- [WORK REQUEST]:
Please reproduce, exactly and in full, the lines from the one containing "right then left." to the end of the material below.

[[ DATA SEGMENT open ]]

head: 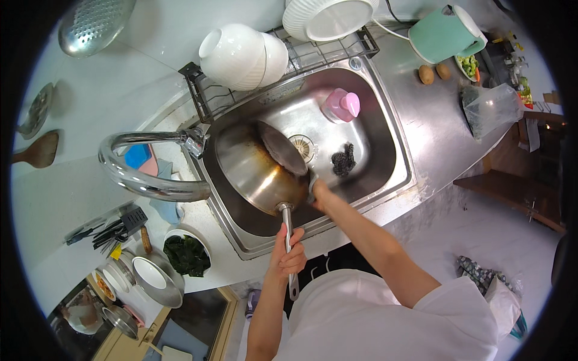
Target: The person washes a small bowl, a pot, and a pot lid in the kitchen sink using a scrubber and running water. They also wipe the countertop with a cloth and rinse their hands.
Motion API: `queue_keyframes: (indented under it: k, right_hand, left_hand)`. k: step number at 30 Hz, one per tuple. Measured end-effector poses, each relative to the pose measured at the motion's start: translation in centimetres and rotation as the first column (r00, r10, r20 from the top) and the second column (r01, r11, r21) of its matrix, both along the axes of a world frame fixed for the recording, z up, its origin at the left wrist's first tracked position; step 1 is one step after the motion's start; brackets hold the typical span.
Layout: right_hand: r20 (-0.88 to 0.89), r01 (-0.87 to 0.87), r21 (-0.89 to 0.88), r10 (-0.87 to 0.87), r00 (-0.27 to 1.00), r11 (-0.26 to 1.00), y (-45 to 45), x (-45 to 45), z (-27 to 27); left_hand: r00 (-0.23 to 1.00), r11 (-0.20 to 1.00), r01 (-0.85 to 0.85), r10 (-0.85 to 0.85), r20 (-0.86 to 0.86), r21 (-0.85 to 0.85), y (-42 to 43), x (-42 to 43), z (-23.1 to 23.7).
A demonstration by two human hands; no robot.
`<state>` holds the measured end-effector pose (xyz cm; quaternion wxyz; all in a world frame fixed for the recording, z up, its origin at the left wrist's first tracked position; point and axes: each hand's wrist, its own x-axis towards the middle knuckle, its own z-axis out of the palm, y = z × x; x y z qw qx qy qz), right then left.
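My left hand point(290, 250) grips the long metal handle of a stainless steel pan point(253, 167). The pan is tilted on its side over the sink point(365, 176), its scorched outer wall and darkened flat base facing up. At the pan's right edge is my right hand point(319, 195), with a greyish cloth-like pad point(312, 187) in its fingers; the pan hides part of both. In the basin lie a black scouring pad point(344, 160) and a pink pump bottle point(341, 105), on either side of the drain strainer point(303, 146).
A chrome faucet point(153, 192) arches left of the sink. Behind it, a wire rack point(325, 56) carries white bowls point(244, 56). Two brown round foods point(426, 75) and a green kettle point(445, 36) sit to the right. Dark green leaves fill a bowl point(207, 252) at left, near a knife block point(134, 218).
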<state>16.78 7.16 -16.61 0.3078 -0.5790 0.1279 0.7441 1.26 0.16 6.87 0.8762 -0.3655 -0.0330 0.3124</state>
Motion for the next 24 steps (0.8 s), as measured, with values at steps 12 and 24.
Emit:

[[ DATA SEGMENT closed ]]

- [OUTPUT OF THE EXERCISE]:
`<state>` holds the measured end-effector pose (xyz cm; quaternion wxyz; all in a world frame fixed for the recording, z up, its origin at the left wrist's first tracked position; point and axes: each hand's wrist, its own x-axis towards the middle knuckle, its own z-axis out of the palm, y = z × x; x y z qw qx qy qz), right then left.
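My left hand point(290, 250) grips the long metal handle of a stainless steel pan point(253, 167). The pan is tilted on its side over the sink point(365, 176), its scorched outer wall and darkened flat base facing up. At the pan's right edge is my right hand point(319, 195), with a greyish cloth-like pad point(312, 187) in its fingers; the pan hides part of both. In the basin lie a black scouring pad point(344, 160) and a pink pump bottle point(341, 105), on either side of the drain strainer point(303, 146).
A chrome faucet point(153, 192) arches left of the sink. Behind it, a wire rack point(325, 56) carries white bowls point(244, 56). Two brown round foods point(426, 75) and a green kettle point(445, 36) sit to the right. Dark green leaves fill a bowl point(207, 252) at left, near a knife block point(134, 218).
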<state>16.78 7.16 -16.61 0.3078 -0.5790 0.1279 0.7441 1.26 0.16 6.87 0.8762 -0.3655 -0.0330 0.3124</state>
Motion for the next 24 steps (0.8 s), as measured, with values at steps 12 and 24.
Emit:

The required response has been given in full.